## Description of the task
From the entries below, please output exactly the lines starting at the one containing "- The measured" and ending at the one containing "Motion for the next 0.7", both included.

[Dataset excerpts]
+++

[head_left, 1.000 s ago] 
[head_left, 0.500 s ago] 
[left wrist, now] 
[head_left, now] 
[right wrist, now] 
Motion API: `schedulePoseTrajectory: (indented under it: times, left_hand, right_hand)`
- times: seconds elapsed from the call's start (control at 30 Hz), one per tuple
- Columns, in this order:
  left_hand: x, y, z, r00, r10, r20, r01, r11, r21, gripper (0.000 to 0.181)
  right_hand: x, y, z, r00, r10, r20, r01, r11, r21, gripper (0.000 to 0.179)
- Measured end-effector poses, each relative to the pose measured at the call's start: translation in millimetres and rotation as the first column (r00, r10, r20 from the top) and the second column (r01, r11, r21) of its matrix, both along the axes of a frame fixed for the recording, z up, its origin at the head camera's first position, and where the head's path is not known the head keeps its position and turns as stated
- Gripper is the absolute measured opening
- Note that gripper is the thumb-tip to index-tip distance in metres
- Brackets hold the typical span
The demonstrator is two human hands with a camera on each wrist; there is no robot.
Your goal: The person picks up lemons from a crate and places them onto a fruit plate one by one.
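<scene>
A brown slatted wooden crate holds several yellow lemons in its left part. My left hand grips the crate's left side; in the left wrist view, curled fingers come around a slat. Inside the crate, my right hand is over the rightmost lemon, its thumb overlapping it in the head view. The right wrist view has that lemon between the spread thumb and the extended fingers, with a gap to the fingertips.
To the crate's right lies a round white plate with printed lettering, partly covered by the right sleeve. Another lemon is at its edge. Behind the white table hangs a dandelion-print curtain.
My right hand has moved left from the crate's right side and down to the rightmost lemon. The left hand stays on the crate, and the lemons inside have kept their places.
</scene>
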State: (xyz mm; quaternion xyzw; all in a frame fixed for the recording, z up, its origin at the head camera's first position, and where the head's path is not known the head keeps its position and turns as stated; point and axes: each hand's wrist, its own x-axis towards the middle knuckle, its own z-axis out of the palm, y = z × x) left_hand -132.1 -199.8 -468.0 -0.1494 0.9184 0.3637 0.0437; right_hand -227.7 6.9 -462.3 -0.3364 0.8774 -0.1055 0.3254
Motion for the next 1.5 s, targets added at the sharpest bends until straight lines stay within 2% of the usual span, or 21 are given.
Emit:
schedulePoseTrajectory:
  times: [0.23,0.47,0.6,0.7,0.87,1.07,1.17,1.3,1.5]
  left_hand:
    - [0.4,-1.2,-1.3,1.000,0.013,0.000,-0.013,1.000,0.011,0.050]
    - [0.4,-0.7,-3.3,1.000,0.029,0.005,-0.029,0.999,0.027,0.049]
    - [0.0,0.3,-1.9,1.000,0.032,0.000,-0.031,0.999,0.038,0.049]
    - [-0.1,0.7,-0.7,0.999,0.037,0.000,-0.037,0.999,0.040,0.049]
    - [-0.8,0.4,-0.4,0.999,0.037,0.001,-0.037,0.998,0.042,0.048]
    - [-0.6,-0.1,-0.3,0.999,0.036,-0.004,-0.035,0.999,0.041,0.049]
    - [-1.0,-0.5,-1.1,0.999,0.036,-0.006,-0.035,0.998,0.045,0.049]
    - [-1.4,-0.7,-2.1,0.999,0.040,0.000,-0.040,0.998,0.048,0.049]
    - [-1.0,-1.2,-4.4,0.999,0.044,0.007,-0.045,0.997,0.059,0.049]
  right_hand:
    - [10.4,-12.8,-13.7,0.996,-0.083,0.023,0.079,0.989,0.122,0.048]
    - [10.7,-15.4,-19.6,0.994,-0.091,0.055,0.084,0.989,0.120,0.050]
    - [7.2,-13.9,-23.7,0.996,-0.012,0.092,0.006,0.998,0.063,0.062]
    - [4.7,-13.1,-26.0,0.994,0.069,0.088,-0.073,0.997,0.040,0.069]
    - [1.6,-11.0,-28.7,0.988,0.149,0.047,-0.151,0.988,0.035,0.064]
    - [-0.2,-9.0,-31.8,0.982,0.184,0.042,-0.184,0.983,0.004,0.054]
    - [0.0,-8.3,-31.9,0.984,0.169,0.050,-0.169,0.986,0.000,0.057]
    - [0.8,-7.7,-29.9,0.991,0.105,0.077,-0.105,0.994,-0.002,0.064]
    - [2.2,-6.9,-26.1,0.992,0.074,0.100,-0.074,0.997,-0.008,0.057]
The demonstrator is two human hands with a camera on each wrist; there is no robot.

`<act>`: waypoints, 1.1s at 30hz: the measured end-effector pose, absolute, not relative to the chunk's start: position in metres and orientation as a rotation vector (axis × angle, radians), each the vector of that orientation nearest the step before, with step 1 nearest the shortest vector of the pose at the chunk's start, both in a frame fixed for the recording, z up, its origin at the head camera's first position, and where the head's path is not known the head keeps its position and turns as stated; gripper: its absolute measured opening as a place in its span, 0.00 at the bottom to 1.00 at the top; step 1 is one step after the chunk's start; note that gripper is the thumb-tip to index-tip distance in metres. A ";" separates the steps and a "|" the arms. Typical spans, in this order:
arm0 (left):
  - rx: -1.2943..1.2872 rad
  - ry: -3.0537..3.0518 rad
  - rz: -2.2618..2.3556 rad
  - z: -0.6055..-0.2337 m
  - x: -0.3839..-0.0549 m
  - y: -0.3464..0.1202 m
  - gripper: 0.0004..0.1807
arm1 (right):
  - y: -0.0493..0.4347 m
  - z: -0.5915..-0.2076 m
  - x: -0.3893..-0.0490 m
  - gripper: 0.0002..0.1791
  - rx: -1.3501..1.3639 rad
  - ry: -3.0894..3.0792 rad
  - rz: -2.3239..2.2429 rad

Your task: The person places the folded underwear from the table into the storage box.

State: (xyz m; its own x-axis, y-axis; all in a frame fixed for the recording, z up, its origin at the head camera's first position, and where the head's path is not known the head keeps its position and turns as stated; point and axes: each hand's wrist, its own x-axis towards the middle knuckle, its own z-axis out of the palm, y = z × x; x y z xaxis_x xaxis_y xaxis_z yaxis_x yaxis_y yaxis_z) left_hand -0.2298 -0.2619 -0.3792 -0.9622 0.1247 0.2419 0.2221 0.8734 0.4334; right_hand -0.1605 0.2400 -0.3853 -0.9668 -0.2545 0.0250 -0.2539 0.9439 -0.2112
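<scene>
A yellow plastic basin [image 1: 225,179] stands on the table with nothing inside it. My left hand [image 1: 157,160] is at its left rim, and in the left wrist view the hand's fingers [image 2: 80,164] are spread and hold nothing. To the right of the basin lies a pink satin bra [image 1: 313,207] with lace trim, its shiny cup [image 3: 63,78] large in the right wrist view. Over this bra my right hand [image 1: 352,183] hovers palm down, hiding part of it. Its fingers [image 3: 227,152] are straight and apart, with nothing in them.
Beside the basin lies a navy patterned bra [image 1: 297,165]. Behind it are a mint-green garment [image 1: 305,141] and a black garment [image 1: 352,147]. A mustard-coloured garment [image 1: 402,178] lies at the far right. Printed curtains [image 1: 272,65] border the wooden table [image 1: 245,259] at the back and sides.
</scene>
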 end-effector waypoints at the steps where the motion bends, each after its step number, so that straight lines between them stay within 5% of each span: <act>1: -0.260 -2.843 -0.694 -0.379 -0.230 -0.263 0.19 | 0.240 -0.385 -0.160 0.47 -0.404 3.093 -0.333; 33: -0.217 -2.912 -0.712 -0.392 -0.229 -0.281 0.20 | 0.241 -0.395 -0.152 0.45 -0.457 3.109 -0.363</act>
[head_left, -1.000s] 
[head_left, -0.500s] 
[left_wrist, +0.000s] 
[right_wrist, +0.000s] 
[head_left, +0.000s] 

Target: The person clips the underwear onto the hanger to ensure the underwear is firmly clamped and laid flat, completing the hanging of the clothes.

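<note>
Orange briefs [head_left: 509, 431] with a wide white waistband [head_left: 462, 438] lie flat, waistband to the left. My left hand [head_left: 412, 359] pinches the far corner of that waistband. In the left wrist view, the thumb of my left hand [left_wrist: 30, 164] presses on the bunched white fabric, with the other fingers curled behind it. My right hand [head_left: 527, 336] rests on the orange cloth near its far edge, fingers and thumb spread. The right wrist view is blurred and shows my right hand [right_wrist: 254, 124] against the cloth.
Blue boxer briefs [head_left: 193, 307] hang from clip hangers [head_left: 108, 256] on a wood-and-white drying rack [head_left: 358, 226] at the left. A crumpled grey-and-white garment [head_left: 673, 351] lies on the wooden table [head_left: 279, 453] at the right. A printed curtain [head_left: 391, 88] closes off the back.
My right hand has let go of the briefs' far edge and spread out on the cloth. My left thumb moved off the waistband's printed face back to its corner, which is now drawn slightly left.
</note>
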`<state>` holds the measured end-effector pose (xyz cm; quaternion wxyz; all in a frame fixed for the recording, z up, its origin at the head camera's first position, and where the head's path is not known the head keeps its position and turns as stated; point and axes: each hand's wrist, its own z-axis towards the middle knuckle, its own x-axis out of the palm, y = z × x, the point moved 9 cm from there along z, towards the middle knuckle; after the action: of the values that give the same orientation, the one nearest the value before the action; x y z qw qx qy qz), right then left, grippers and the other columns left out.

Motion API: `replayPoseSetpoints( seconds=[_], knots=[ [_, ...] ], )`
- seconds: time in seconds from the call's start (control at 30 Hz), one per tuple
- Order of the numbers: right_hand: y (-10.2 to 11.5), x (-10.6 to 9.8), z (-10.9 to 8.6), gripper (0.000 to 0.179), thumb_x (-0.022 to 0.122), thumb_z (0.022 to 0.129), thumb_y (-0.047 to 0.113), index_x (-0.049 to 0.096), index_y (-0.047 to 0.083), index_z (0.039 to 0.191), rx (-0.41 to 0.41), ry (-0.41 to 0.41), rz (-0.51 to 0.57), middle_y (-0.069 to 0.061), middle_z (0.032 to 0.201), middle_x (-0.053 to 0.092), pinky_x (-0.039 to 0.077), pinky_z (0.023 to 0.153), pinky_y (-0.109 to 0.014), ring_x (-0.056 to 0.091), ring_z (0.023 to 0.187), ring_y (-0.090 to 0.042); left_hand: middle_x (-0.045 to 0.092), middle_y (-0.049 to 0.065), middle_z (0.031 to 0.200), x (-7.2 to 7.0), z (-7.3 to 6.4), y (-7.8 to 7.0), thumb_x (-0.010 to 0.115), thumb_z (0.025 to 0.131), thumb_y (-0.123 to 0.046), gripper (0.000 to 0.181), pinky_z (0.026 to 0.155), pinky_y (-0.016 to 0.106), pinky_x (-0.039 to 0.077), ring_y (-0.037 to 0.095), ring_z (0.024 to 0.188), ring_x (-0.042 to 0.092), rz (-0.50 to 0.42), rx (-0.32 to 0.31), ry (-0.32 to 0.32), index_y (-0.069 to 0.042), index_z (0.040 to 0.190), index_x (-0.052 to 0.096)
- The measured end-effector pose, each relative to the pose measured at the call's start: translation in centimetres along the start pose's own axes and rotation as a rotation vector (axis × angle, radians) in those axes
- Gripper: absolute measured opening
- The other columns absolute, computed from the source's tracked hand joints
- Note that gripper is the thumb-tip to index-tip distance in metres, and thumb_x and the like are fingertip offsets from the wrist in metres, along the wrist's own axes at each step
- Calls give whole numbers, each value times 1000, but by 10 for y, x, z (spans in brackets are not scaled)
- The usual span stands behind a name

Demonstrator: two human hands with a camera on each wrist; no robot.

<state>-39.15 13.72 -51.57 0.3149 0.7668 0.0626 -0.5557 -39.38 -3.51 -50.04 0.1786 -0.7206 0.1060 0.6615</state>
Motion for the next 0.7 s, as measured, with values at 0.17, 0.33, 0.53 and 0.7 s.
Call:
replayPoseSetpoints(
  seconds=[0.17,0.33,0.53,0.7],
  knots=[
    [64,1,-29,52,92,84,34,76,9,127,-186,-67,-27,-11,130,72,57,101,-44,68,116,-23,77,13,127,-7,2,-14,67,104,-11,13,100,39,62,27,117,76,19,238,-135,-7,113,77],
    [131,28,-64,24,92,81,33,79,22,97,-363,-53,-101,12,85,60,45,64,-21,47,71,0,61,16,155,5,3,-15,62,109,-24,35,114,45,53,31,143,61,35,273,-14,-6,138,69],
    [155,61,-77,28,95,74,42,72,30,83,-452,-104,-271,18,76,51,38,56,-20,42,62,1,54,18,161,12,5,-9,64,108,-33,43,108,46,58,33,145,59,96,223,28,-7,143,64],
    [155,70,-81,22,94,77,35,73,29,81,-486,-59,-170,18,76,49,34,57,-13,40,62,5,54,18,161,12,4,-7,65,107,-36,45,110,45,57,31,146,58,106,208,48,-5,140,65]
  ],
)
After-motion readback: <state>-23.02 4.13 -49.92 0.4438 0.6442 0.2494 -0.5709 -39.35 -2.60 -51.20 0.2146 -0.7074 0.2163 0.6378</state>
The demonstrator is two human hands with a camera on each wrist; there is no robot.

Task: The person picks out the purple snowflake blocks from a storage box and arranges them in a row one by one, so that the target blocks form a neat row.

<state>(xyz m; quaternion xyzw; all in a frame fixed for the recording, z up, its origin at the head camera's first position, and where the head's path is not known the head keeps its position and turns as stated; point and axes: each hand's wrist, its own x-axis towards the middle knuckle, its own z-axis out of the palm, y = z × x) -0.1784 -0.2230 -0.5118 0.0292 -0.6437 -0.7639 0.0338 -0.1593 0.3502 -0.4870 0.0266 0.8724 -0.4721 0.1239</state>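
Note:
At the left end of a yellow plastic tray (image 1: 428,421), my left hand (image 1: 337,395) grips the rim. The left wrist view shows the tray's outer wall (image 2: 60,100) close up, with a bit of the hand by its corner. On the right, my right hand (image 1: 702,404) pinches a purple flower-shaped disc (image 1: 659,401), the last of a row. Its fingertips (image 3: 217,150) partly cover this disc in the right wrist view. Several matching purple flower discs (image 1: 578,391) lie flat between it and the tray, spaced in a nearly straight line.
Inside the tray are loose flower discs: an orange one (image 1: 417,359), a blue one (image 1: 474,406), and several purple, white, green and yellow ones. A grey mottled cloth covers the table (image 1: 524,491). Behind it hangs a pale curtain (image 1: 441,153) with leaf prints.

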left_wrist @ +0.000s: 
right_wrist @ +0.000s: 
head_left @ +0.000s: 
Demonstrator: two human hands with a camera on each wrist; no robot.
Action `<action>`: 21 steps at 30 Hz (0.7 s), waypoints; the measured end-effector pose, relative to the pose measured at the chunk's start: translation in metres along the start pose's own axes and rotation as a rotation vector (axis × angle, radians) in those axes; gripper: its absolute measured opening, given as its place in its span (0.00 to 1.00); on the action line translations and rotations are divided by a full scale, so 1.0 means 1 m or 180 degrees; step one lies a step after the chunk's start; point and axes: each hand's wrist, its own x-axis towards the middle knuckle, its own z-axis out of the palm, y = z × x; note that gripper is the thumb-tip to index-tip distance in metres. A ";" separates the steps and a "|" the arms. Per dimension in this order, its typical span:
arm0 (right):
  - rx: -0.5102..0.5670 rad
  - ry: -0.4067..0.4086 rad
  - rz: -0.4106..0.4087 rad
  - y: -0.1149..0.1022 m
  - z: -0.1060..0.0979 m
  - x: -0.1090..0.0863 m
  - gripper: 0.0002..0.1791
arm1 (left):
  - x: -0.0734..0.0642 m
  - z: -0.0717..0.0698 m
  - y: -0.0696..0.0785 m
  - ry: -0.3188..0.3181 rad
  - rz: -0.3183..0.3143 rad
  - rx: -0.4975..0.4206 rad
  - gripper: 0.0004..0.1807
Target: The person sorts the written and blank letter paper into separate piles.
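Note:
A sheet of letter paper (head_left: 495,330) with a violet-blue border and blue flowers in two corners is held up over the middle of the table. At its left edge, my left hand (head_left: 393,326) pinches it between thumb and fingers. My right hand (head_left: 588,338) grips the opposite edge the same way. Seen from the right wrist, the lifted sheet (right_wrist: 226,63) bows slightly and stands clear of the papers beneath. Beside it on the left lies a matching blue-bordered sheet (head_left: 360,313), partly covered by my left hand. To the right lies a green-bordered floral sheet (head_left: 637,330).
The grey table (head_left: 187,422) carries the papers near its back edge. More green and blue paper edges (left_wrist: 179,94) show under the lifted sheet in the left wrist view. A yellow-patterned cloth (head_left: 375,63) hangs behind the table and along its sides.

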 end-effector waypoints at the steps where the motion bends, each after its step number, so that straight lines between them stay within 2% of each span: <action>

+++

## Your response
- The measured end-effector pose, each relative to the pose measured at the call's start: translation in centimetres along the start pose's own axes and rotation as a rotation vector (axis × angle, radians) in those axes
- Gripper: absolute measured opening
- The other columns absolute, computed from the source's tracked hand joints
- Note that gripper is the thumb-tip to index-tip distance in metres, and thumb_x and the like are fingertip offsets from the wrist in metres, along the wrist's own axes at each step
- Calls give whole numbers, each value times 1000, but by 10 for y, x, z (spans in brackets are not scaled)
- The usual span stands behind a name

Demonstrator: two human hands with a camera on each wrist; no robot.

<state>-39.15 13.72 -51.57 0.3149 0.7668 0.0626 -0.5557 -39.38 -3.51 -50.04 0.1786 -0.7206 0.1060 0.6615</state>
Motion for the next 0.7 s, as measured, with values at 0.17, 0.33, 0.53 and 0.7 s.

No additional output is expected for this exercise.